Israeli and US officials are warning against the rise of attacks against Jews in western Europe and calling on European union leaders to take action against organizations supporting an international boycott movement of Israel.
BRUSSELS — Israeli and U.S. officials warned Wednesday of a rise in attacks on Jews in western Europe and urged European Union leaders to stop funding organizations that support an international boycott of Israel over its treatment of the Palestinians.
Gilad Erdan, Israel’s minister of strategic affairs, said before meeting with a group of European lawmakers that the EU should make sure its money does not go to groups that support the Palestinian-led boycott movement.
In Brussels, Erdan also released a report cataloguing alleged examples of BDS branches or activists using anti-Semitic content in their campaigns.

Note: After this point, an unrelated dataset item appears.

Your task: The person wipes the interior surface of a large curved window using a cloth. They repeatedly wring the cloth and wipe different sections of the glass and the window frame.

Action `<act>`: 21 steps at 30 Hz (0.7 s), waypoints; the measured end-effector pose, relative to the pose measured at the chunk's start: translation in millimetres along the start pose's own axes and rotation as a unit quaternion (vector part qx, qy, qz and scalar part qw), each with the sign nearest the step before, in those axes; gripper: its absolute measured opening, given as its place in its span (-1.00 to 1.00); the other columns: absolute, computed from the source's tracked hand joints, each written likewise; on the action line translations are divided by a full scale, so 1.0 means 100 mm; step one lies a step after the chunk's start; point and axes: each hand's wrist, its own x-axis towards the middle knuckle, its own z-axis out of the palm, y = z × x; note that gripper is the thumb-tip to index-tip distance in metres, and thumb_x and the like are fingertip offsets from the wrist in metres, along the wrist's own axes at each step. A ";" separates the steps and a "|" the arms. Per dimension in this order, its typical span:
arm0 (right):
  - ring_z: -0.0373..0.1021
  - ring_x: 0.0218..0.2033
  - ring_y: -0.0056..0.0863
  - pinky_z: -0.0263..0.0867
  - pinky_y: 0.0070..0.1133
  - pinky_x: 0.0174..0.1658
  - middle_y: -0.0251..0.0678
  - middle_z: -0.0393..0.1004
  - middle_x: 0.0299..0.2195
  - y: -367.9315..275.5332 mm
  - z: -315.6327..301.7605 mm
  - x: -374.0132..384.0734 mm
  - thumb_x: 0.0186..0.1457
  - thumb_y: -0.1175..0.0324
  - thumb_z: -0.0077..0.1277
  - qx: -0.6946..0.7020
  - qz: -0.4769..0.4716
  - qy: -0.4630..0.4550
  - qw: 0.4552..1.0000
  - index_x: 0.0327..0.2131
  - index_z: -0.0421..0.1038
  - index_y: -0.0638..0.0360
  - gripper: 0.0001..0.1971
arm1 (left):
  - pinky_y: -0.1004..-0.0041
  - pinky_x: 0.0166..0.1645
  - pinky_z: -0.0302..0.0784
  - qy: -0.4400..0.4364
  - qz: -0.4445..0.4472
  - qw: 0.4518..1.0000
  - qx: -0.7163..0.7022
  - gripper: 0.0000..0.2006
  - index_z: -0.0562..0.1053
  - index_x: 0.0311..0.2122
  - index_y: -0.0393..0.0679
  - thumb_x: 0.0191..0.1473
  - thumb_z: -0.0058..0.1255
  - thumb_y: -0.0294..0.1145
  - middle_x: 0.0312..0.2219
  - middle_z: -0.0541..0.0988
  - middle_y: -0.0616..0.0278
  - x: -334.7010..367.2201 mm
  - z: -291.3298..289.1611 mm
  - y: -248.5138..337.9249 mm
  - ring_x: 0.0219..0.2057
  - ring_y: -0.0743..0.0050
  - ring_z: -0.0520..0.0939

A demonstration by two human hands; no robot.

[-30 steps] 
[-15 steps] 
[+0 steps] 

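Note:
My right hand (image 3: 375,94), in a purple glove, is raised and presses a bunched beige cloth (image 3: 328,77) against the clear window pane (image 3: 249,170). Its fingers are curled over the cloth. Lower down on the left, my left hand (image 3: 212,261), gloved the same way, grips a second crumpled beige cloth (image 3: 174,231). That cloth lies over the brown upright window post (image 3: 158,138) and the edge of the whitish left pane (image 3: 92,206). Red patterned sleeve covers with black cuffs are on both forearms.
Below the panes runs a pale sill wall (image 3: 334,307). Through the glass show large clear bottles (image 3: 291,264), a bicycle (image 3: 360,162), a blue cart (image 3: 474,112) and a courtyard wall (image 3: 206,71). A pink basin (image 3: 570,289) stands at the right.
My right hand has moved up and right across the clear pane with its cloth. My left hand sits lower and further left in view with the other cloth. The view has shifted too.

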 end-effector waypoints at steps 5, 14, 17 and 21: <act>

He accused movement activists of hiding their true agenda behind liberal values such as protecting human rights and freedom of expression.
The grassroots BDS campaign, founded in 2005, calls for boycotts, divestment and sanctions against Israeli businesses, cultural institutions and universities.
The campaign compares itself to the anti-apartheid movement targeting South Africa in the second half of the 20th century and its nonviolent message has resonated with audiences around the world.
But Israel says the movement, which has among its goals the return of millions of Palestinian refugees and their descendants to former homes in Israel, masks a deeper aim of delegitimizing or even destroying the country.
“We have proven beyond a doubt that BDS is an anti-Semitic campaign led by supporters of terror with one purpose: the elimination of the Jewish state,” Erdan said.
The report included a large number of examples the ministry of strategic affairs said were gathered from BDS activists’ social media, for instance a cartoon of Israeli Prime Minister Benjamin Netanyahu holding a butcher’s axe flanked by Orthodox Jews and confronting Palestinian stone throwers.
BDS leaders deny allegations of anti-Semitism, saying their campaign is against Israeli policies.
“With its alliances with fascist and anti-Semitic forces around the world, Israel’s far-right regime is in no position to preach about fighting anti-Jewish bigotry,” Omar Barghouti, a BDS founder, said. “Its propaganda claims against the anti-racist BDS movement for Palestinian rights are as credible as Trump’s climate protection credentials.”
Erdan spoke alongside U.S. Special Envoy for Monitoring and Combating Anti-Semitism Elan Carr at a news conference to launch the report, titled “Behind The Mask: The Anti-Semitic Nature of BDS Exposed,” that urges world leaders to stop funding groups linked to the movement.
“I am here to express the United States’ position that this is anti-Semitism, and we stand unequivocally with the State of Israel in combatting this scourge,” Carr said.
Israel called on the EU last year to stop funding more than a dozen European and Palestinian non-governmental organizations, alleging some of the NGOs had links to militant groups.
The European Union opposes the BDS movement and denies funding boycott activities, but has defended the movement’s activities as falling under the right to free speech.
Erdan said he hopes the EU’s departing foreign policy chief, Federica Mogherini, will cut ties with BDS-linked organizations before leaving her post. In July, she said the bloc was not funding work related to boycott activities.
In a statement released Wednesday, the EU said it has not changed its position regarding the BDS.
“While it upholds its policy of clearly distinguishing between the territory of the State of Israel and the territories occupied by it since 1967, the EU rejects any attempts to isolate Israel and does not support calls for a boycott,” it said.
According to numbers compiled by Tel Aviv University, anti-Semitic attacks worldwide rose 13% from 2017 to in 2018. The United States, France, Britain and Germany had the most attacks.
In a survey last year for the EU’s Fundamental Rights Agency, nearly 85 percent of the Jewish respondents said they considered hate crimes to be a serious problem.
Carr said anti-Semitism has become a major enough issue in Europe that many Jews are thinking about emigrating.
“These numbers should be disturbing to absolutely everybody,” Carr said. “Not just to Jews. This isn’t Right or Left, it’s not Jews or non-Jews. Nobody, no normal person should think this is acceptable.”